A percolation model of fly ash formation during the combustion of non-uniform porous char

Abstract

An improved percolation model has been introduced to predict the particle size distributions (PSDs) of produced residue during pulverized coal char combustion. A three-dimensional cluster of interconnected sites representing a single char particle is constructed at a given size. These sites are classified into surrounding gas, macropores, carbon, or ash. Non-uniform porous char structures and the melting performances of the ash particle have been considered to approach the most realistic scenario. The char fragmentation and ash coalescence process is simulated by checking the connectivity and proximity of occupied sites. The effects of char particle sizes are addressed by using char PSD data as the input to the model.
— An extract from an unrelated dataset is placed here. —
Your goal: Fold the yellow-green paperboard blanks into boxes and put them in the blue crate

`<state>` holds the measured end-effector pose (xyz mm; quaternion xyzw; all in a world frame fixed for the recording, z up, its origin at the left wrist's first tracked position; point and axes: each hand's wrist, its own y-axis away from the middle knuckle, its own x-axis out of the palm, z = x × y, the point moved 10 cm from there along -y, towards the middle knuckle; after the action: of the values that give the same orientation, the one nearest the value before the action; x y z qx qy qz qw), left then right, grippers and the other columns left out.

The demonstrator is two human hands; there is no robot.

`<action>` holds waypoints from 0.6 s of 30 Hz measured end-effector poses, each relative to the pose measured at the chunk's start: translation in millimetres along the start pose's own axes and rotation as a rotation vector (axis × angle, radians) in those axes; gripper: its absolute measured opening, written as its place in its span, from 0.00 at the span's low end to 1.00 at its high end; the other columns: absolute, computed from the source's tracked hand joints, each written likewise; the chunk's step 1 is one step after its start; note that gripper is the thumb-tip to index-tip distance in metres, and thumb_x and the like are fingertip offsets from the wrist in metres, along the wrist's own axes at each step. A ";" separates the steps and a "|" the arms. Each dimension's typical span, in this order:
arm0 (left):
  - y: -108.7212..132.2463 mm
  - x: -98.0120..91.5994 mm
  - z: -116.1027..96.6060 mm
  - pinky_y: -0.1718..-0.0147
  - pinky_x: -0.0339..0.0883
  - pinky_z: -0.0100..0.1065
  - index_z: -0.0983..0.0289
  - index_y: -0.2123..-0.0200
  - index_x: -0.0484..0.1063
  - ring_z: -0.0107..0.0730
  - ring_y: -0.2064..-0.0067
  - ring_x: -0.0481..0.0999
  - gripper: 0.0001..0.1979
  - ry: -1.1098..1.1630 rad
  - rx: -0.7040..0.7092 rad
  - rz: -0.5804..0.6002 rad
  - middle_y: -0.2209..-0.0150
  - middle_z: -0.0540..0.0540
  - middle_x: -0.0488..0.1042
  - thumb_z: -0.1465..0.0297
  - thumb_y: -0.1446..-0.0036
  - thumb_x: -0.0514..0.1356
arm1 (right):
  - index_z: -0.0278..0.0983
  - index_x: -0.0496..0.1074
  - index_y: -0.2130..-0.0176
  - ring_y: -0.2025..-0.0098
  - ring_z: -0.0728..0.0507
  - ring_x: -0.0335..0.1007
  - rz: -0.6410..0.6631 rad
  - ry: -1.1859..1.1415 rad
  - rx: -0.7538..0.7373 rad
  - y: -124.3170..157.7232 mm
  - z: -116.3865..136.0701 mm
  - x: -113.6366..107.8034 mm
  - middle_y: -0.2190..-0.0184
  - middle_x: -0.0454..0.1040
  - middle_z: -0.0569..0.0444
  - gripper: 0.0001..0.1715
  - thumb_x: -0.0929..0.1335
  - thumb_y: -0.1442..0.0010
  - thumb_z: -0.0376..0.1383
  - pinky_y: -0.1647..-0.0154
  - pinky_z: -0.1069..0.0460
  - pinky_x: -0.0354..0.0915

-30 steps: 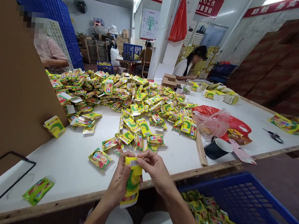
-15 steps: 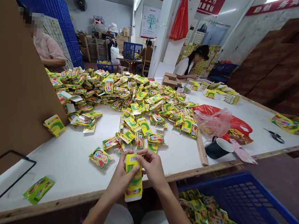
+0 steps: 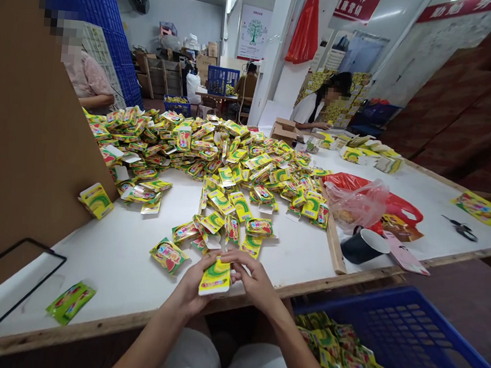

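Both my hands hold one small yellow-green carton [image 3: 215,276] over the front edge of the white table [image 3: 118,264]. My left hand [image 3: 191,287] cups it from the left with the fingers curled round it. My right hand [image 3: 253,277] pinches its top right edge. The carton lies tilted back, its front face up. Just beyond it lie loose yellow-green packets [image 3: 169,254], and a large heap of the same packets [image 3: 214,152] covers the middle of the table.
A blue crate [image 3: 412,342] with several packets stands at my lower right. A dark cup [image 3: 362,246], a red plastic bag [image 3: 368,200] and scissors [image 3: 460,227] lie on the right. A brown board [image 3: 22,130] rises at the left. Other people work at the far side.
The carton stood upright in my hands and is now tipped back and folded shorter, held slightly higher over the table edge. The camera has shifted a little.
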<state>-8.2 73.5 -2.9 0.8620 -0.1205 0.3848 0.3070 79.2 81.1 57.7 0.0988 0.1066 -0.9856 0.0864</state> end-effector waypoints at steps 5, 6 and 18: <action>1.4 7.1 16.1 0.67 0.70 0.35 0.71 0.57 0.69 0.38 0.68 0.79 0.16 0.005 -0.175 0.093 0.67 0.61 0.78 0.64 0.42 0.55 | 0.46 0.71 0.50 0.42 0.41 0.60 0.090 0.193 -0.136 21.8 12.9 1.6 0.49 0.72 0.54 0.30 0.62 0.47 0.23 0.39 0.39 0.50; 2.6 7.7 19.4 0.68 0.69 0.34 0.71 0.57 0.70 0.38 0.69 0.79 0.18 -0.034 -0.194 0.105 0.67 0.61 0.78 0.62 0.42 0.55 | 0.46 0.71 0.49 0.43 0.40 0.61 0.073 0.225 -0.131 24.1 10.8 -0.4 0.49 0.73 0.53 0.30 0.62 0.47 0.23 0.40 0.39 0.51; 48.3 23.0 -36.9 0.41 0.52 0.39 0.61 0.48 0.69 0.43 0.40 0.61 0.19 -0.908 0.609 0.088 0.43 0.59 0.67 0.65 0.42 0.57 | 0.43 0.71 0.51 0.49 0.41 0.68 -0.163 0.200 -0.110 39.9 -2.5 -16.0 0.53 0.74 0.50 0.21 0.62 0.41 0.27 0.48 0.45 0.63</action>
<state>-35.8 59.3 54.2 0.9855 -0.1599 0.0043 -0.0557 102.6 45.7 51.0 0.1824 0.1762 -0.9673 0.0002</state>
The numerical results were compared with the measured PSDs of fly ash and show a good agreement. The effects of porous char structure and included minerals on the sizes of produced particles during combustion are further investigated. The simulation results indicate that the mean sizes of produced particles initially decrease (N<0.7) and then increase with char consumption. The char fragmentation behavior dominates in the preliminary and middle stages of char burning, while the ash coalescence is the primary behavior in the char burnout stage. The mean sizes of produced particles increase with the lower char porosity and the higher extent of pore aggregation. The size difference between PM20 and PM20+ increases when the macropores are repositioned to be aggregated. The mean sizes are positively related to the ash content and ash coalescence parameter in the middle and late stages of char burning.